Hmm. darn it, i cant read what others think of the "subtle message" hmmm. well ill comment first one the poeticness of it...again i like your wording....the flow was nice.
well, i suppose there are several options.
a) he's a pope and he is supposeda do what rules state he should do, just like those before him.
b) he has absolutely no will power
c) he can not resist gorgeous girls such as myself. =P kidding...
I really don't know. Please let me know what you were thinking.
I am sorry I never saw why this wizard was a wizard other then you said. You left no exsamples of his craft just that people admired him so. As for his need for women that shoulfd be self evedent for evry man needs compassion and love we all do so well Thats my opinion Plot121.
The title drew me in i give you props for that! it is no easy task. The word choice was of course exceptional. and vocab was outstanding, but i am afraid that the mesaage was not clear to me, rather that is a blond moment on my part or what I am not too sure, But I didn't understand much about the wizzard except, that he was both well loved, and hated by many. Maybe you could explain it to me or something idk, it just din't amke alot of sense to me, but I am goi9ng to reread it before i vote.
I reread it, other than desire this says nothing about the wizzards behavior or how he came to be. maybe add a staza or two explaining a few things would help, for people who just aren't getting it. Idk just trying to be honest
I don't think I really grasped the concept behind this poem, it doesn't really state much about the wizard. The flow was good again and the word choice as well, the title is also eye catching. all in all great job 5/5
I didn't finish reading this poem. I got distracted by the colors of the page.

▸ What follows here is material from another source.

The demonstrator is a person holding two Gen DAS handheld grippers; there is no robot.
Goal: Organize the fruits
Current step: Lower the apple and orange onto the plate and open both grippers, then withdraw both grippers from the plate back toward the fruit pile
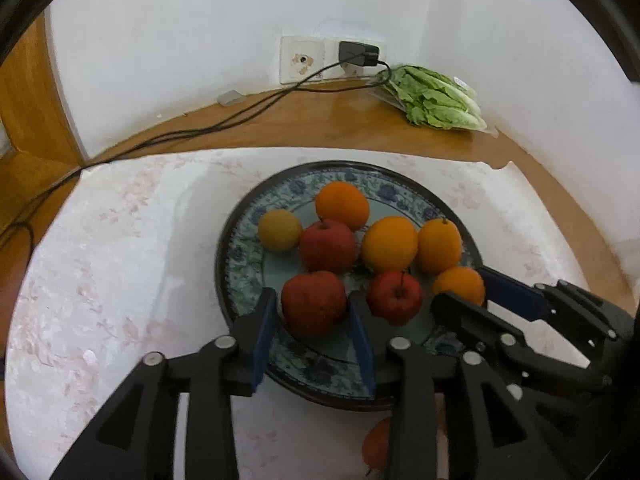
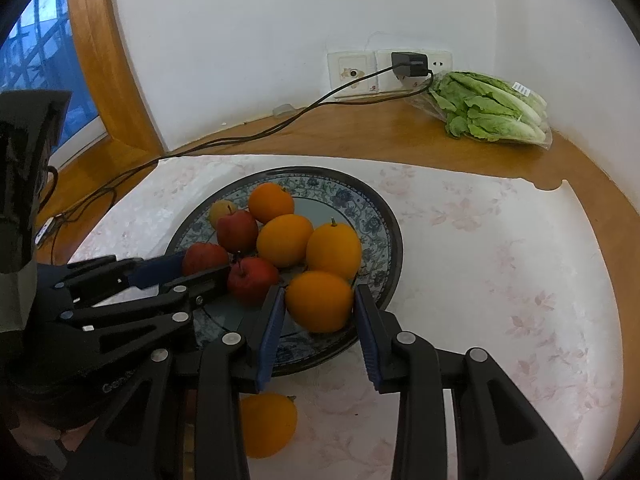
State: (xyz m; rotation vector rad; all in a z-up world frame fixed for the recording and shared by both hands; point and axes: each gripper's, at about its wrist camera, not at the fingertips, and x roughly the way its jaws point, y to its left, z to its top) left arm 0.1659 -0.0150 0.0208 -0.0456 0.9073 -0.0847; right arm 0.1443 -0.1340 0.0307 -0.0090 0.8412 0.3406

Honestly, you need to make an impact on the reader quickly before they click off the page. Had I not owed you a comment, I would have bypassed this poem instantly. I don't really know what to say. I feel bad for not being able to read this one... I only hope your next will be better.
I suggest you start off with a thought-provoking first line... something that will amaze the reader. Something that has 8 or 9 syllables. If you ever edit this poem, message me saying so and I will come back and read it =]
I didnt get the hidden meaning at all really...
you didnt add enough depth into the poem to actually allow people to look into it... (if that makes any sence) also part way through it becomes a little hard to keep reading...
still well done for trying... it is good but defo not 1 of you best!